An excellent stalk-and-ambush predator, the cougar pursues a wide variety of prey. Primary food sources include ungulates such as deer, elk, moose, and bighorn sheep, as well as domestic cattle, horses and sheep, particularly in the northern part of its range. It will also hunt species as small as insects and rodents. This cat prefers habitats with dense underbrush and rocky areas for stalking, but can also live in open areas. The cougar is territorial and survives at low population densities. Individual territory sizes depend on terrain, vegetation, and abundance of prey. While large, it is not always the apex predator in its range, yielding to the jaguar, gray wolf, American black bear, and grizzly bear. It is reclusive and usually avoids people. Fatal attacks on humans are rare, but have been trending upward in recent years as more people enter their territory.Excessive hunting following European colonization of the Americas and the ongoing human development of cougar habitat has caused populations to drop in most parts of its historical range. In particular, the cougar was extirpated in eastern North America in the beginning of the 20th century, except for an isolated subpopulation in Florida. However, in recent decades, breeding populations have moved east into the far western parts of the Dakotas, Nebraska, and Oklahoma. Transient males have been verified in Minnesota, Wisconsin, Iowa, the Upper Peninsula of Michigan, and Illinois, where a cougar was shot in the city limits of Chicago and, in at least one instance, observed as far east as Connecticut.

With its vast range across the length of the Americas, Puma concolor has dozens of names and various references in the mythology of the indigenous Americans and in contemporary culture. The cat has many names in English, of which cougar, puma and mountain lion are popular. "Mountain lion" was a term first used in writing in 1858 from the diary of George A. Jackson of Colorado. However, mountain lion is technically incorrect, as its range is not limited to mountain regions, nor can it roar like a true lion, the latter being of the genus Panthera. Other names include "catamount" (probably a contraction from "cat of the mountain"), "panther", "mountain screamer" and "painter". Lexicographers regard "painter" as a primarily upper-Southern US regional variant on "panther". The word panther, while technically referring to all members of the genus Panthera, is commonly used to specifically designate the black panther, a melanistic jaguar or leopard, and the Florida panther, a subspecies of cougar (Puma concolor coryi).

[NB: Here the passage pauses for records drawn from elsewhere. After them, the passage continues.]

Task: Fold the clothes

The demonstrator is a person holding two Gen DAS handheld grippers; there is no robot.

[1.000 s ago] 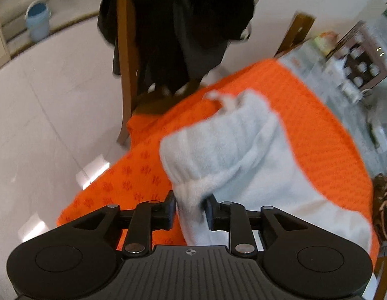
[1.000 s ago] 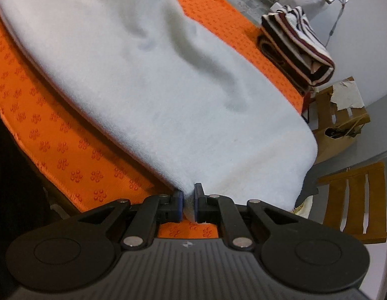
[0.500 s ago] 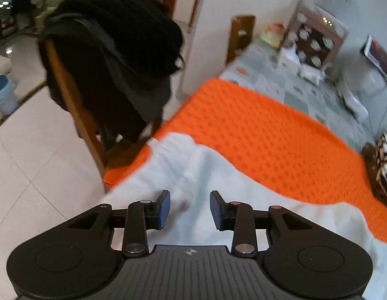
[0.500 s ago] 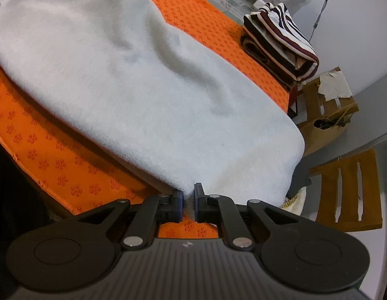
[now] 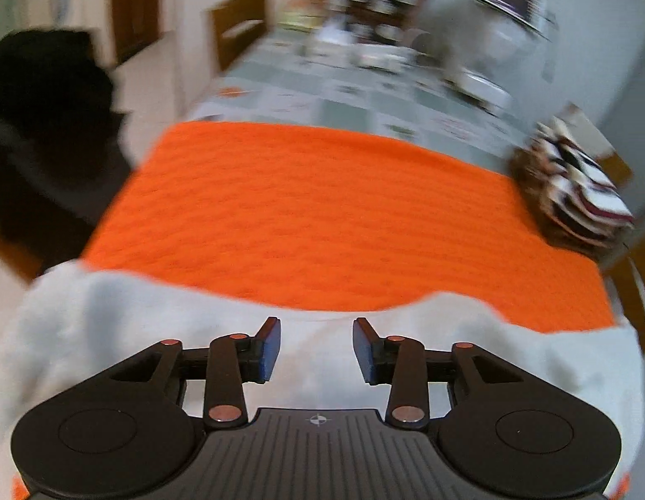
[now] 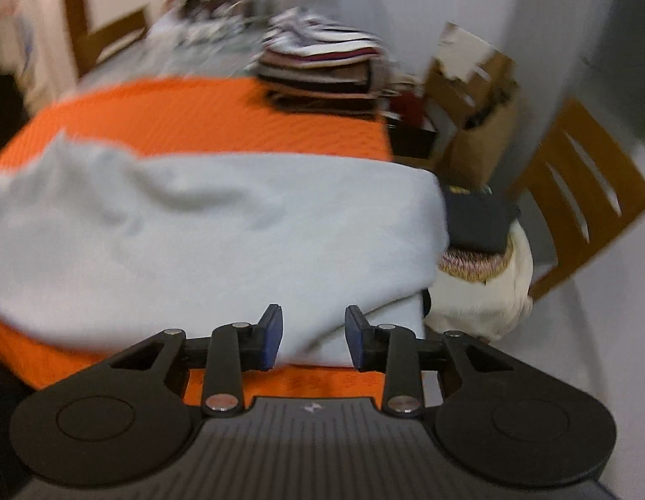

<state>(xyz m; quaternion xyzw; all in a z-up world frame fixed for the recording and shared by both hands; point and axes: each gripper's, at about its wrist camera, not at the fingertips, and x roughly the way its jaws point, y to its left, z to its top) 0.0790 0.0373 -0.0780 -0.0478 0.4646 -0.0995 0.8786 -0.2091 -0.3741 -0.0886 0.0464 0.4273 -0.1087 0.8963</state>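
left gripper (image 5: 316,349): I'm opening its jaws, pads apart, hanging over the white garment (image 5: 114,333), gripping nothing.
right gripper (image 6: 313,336): I'm opening it too, pads clear of the cloth.
white garment: lying along the near edge of the orange mat (image 5: 322,216).
striped pile (image 6: 322,62): sitting at the mat's far right corner.

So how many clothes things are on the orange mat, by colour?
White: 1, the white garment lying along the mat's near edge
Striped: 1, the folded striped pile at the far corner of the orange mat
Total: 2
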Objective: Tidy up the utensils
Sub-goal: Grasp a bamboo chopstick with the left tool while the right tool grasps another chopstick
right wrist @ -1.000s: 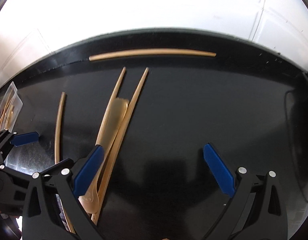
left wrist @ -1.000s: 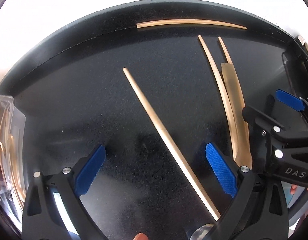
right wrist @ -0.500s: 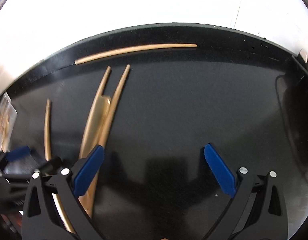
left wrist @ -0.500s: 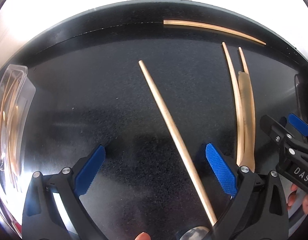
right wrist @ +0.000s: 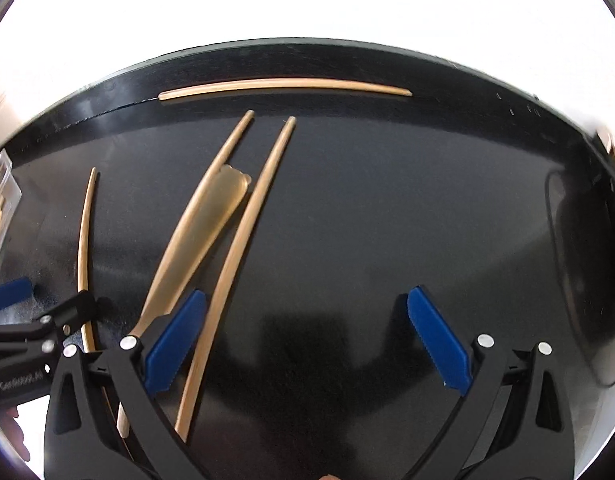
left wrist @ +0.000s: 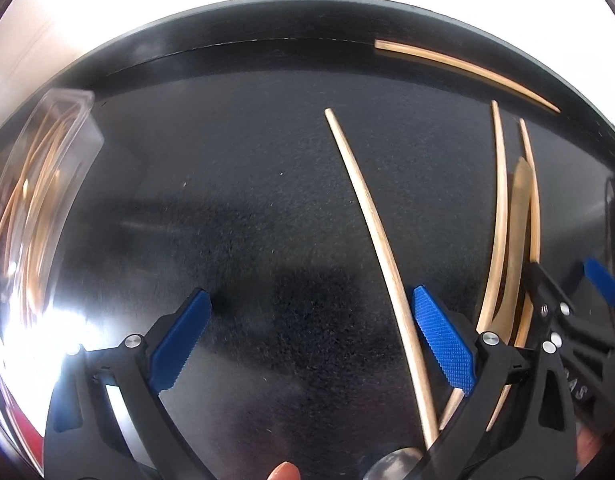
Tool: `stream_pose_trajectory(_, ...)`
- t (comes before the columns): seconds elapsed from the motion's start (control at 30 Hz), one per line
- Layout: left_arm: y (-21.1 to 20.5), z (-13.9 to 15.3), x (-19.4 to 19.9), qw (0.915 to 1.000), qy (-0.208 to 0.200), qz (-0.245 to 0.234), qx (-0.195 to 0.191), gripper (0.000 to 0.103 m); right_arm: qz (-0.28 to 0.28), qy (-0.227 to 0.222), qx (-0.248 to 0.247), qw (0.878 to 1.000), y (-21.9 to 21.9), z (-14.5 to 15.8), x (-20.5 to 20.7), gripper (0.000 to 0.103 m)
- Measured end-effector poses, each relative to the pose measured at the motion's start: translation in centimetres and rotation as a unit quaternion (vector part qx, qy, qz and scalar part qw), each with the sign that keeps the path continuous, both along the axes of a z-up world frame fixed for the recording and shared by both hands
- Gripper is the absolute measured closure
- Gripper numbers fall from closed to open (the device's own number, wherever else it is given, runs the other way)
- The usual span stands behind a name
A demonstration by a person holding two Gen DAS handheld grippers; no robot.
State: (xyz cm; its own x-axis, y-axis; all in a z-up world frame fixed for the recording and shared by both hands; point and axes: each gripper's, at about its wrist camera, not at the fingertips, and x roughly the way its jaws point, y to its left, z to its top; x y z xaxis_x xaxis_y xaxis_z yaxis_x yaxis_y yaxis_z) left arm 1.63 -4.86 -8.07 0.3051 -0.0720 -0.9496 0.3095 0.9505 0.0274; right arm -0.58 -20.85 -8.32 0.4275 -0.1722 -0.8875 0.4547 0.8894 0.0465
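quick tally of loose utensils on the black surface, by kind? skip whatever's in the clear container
Chopsticks: 4, at
Flat wooden spoon: 1
Total: 5 loose on the black surface

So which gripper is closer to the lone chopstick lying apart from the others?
Left. The lone chopstick runs between the open left gripper's fingers, by its right pad. The open right gripper sits beyond the spoon.

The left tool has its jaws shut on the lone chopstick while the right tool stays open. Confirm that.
Not quite. The left tool is open too: in the left wrist view its jaws stand wide apart and the lone chopstick lies loose on the black surface. The right tool is open.
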Motion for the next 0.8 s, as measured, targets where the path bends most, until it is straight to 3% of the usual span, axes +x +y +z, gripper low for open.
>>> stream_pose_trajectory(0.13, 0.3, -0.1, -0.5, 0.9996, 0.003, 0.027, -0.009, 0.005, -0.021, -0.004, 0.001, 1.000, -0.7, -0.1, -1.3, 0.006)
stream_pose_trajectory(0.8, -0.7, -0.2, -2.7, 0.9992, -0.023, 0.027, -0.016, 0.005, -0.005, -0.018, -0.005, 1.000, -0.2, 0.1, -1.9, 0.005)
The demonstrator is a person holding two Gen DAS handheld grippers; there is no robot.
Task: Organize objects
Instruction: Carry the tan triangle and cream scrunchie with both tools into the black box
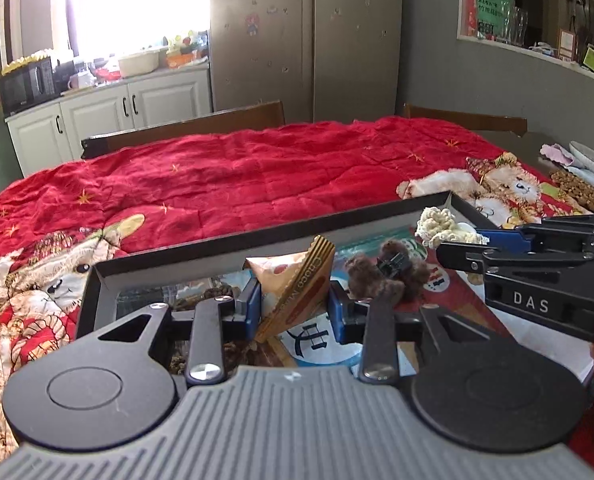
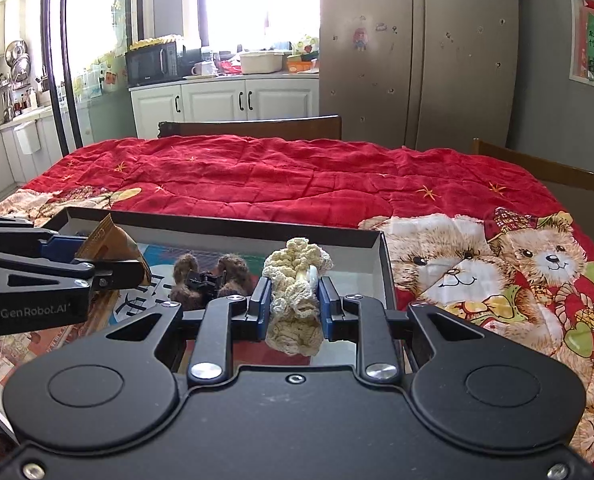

Puma concolor holds the Guinness record for the animal with the highest number of names, presumably due to its wide distribution across North and South America. It has over 40 names in English alone.
"Cougar" may be borrowed from the archaic Portuguese çuçuarana; the term was originally derived from the Tupi language. A current form in Brazil is suçuarana. It may also be borrowed from the Guaraní language term guaçu ara or guazu ara. Less common Portuguese terms are onça-parda (lit. brown onça, in distinction of the black-spotted [yellow] one, onça-pintada, the jaguar) or leão-baio (lit. chestnut lion), or unusually non-native puma or leão-da-montanha, more common names for the animal when native to a region other than South America (especially for those who do not know that suçuaranas are found elsewhere but with a different name). People in rural regions often refer to both the cougar and to the jaguar as simply gata (lit. she-cat), and outside of the Amazon, both are colloquially referred to as simply onça by many people (that is also a name for the leopard in Angola).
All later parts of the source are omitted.